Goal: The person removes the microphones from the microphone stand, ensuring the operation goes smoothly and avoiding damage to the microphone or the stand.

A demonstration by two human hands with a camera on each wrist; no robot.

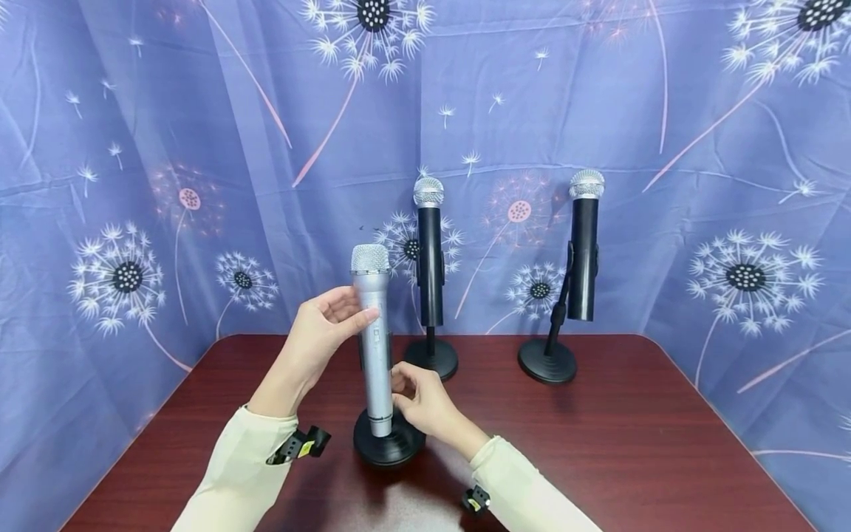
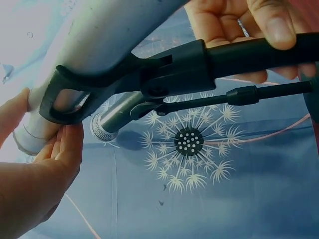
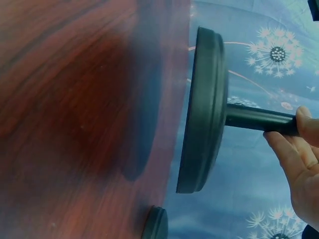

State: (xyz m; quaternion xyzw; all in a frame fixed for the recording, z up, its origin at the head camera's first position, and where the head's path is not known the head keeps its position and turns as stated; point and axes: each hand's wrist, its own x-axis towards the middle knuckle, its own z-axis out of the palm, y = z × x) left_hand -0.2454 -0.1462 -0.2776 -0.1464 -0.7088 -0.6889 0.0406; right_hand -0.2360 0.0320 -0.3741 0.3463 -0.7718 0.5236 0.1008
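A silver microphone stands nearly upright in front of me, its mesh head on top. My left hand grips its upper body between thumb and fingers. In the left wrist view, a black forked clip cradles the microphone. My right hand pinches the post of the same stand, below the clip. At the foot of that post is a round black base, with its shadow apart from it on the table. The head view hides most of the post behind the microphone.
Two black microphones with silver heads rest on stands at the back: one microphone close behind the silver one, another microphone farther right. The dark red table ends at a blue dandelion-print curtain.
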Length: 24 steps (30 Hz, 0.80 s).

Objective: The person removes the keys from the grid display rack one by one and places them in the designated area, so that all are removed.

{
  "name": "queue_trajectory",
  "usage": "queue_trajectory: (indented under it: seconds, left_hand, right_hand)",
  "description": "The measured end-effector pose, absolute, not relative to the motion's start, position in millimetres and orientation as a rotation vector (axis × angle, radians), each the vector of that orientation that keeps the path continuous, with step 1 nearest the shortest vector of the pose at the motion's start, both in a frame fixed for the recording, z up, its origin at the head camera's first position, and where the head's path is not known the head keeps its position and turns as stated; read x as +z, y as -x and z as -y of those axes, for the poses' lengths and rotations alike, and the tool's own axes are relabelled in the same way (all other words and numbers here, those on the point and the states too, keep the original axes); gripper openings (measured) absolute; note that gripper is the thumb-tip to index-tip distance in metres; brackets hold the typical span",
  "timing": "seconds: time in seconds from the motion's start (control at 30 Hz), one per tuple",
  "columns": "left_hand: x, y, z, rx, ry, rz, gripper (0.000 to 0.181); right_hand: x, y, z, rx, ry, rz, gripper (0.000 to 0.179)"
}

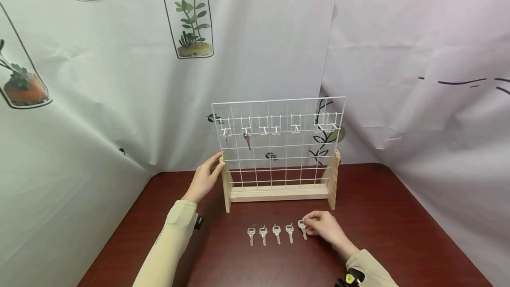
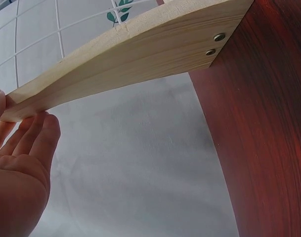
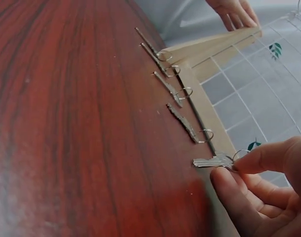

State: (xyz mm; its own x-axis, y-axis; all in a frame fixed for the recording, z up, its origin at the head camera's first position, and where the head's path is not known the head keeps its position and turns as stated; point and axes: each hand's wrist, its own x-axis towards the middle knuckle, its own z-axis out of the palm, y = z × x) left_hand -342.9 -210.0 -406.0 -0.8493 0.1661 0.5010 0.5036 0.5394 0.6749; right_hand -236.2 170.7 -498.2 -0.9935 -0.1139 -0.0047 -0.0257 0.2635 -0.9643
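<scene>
My right hand (image 1: 326, 227) pinches a silver key (image 3: 215, 161) by its head, close over the table, with thumb and forefinger at its ring end. Beside it, several more keys with small rings, such as this key (image 1: 276, 234), lie in a row on the tabletop. Behind them stands a white wire grid rack (image 1: 279, 158) on a wooden base. My left hand (image 1: 204, 180) grips the top of the rack's left wooden upright (image 2: 91, 74), thumb on one side and fingers on the other. A brownish key (image 1: 247, 140) and another key (image 1: 227, 140) hang from hooks at the grid's left.
Several white hooks, including this hook (image 1: 295, 128), line the upper grid. The dark red wooden table (image 1: 370, 207) ends at a pale printed curtain (image 1: 271, 56), which surrounds it at the back and sides.
</scene>
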Motion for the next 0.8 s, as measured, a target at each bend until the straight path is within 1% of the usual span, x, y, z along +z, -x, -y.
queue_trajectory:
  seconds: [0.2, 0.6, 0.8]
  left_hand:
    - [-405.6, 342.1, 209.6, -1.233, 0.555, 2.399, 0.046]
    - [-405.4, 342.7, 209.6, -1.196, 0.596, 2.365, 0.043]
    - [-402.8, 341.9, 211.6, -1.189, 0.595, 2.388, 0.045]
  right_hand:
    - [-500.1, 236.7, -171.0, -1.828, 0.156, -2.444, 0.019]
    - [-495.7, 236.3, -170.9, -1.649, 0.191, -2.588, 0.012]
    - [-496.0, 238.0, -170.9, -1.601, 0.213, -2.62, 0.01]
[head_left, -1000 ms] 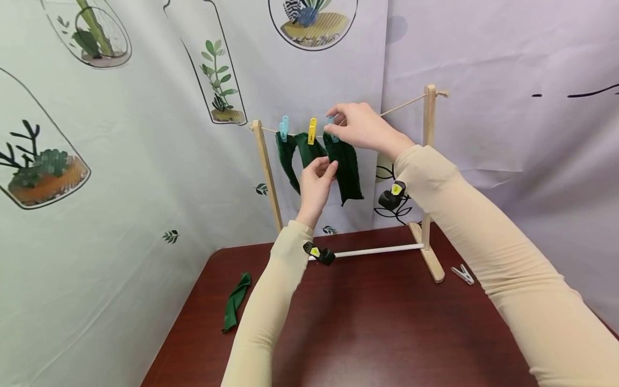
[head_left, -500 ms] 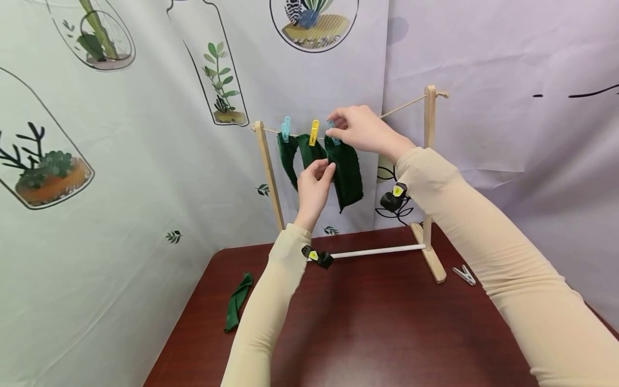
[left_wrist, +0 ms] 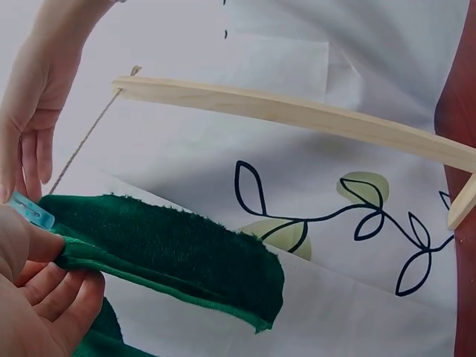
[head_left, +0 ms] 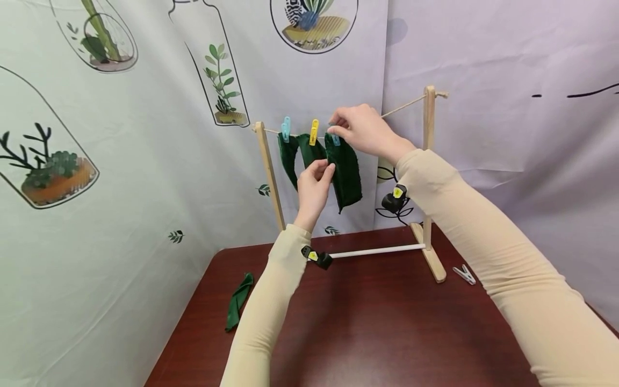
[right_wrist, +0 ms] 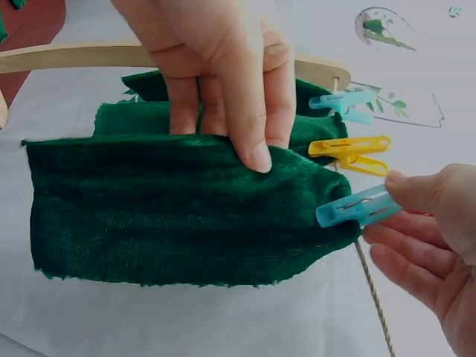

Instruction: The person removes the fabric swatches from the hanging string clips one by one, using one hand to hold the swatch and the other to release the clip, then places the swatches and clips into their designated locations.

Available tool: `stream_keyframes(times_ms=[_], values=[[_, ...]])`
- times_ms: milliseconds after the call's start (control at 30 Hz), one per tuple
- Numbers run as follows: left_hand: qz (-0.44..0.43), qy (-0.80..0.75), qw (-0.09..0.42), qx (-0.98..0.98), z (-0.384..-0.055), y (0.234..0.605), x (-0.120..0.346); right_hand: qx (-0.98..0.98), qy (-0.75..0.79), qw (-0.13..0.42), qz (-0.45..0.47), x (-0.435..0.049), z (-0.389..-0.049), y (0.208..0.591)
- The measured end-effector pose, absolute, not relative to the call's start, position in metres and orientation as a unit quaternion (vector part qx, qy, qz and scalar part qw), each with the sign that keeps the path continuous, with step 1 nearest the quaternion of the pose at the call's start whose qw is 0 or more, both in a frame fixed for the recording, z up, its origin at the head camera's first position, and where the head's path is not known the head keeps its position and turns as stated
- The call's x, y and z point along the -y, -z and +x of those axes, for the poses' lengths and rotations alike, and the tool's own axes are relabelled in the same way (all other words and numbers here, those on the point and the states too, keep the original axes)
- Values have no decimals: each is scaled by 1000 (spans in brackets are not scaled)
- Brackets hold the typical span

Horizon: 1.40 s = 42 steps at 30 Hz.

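Observation:
A dark green velvety cloth (right_wrist: 171, 216) hangs rightmost on the thin rope, its top edge in the jaws of a blue clothespin (right_wrist: 353, 208). My right hand (head_left: 362, 128) pinches that clothespin's handles between thumb and fingers. Lower down, my left hand (head_left: 315, 185) pinches the cloth's left edge, thumb in front and fingers behind. Two more green cloths hang to the left; a yellow clothespin (head_left: 314, 133) grips the middle one and another blue clothespin (head_left: 286, 130) the leftmost. The left hand partly hides the middle cloth.
The rope runs between two wooden posts (head_left: 428, 161) of a rack with a white crossbar (head_left: 377, 251). A green cloth strip (head_left: 239, 302) lies on the dark red table (head_left: 377, 322) at left. A white clothespin (head_left: 465, 274) lies beside the rack's right foot. A printed curtain hangs behind.
Both hands keep their places at the clothespin and cloth edge. The hanging cloth's lower end has swung slightly and now shows broader than a second ago.

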State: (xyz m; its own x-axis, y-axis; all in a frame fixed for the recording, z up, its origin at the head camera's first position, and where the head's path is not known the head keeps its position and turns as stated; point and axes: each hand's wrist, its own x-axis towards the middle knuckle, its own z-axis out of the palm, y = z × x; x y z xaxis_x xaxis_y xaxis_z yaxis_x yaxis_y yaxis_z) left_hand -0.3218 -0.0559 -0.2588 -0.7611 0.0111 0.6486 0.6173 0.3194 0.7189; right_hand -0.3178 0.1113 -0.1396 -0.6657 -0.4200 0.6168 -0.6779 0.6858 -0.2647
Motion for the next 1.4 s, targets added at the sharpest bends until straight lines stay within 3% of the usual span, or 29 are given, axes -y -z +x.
stream_keyframes(times_ms=[167, 1133, 1400], values=[[-208, 533, 285, 769, -321, 257, 58, 866, -247, 298, 318, -112, -315, 141], [-209, 534, 253, 779, -311, 261, 71, 859, -226, 346, 302, -153, -295, 143], [-205, 537, 251, 779, -309, 265, 81, 834, -248, 382, 311, -164, -288, 145]])
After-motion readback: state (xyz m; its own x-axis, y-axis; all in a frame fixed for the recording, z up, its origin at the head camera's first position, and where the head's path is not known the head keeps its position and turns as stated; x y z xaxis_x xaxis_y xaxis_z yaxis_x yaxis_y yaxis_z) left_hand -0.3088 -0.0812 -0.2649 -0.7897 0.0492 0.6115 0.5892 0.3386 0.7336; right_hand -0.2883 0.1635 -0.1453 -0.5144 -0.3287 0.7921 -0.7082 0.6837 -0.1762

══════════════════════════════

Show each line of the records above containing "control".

  "timing": "seconds: time in seconds from the motion's start (control at 30 Hz), one per tuple",
- times_ms: milliseconds after the call's start (control at 30 Hz), one per tuple

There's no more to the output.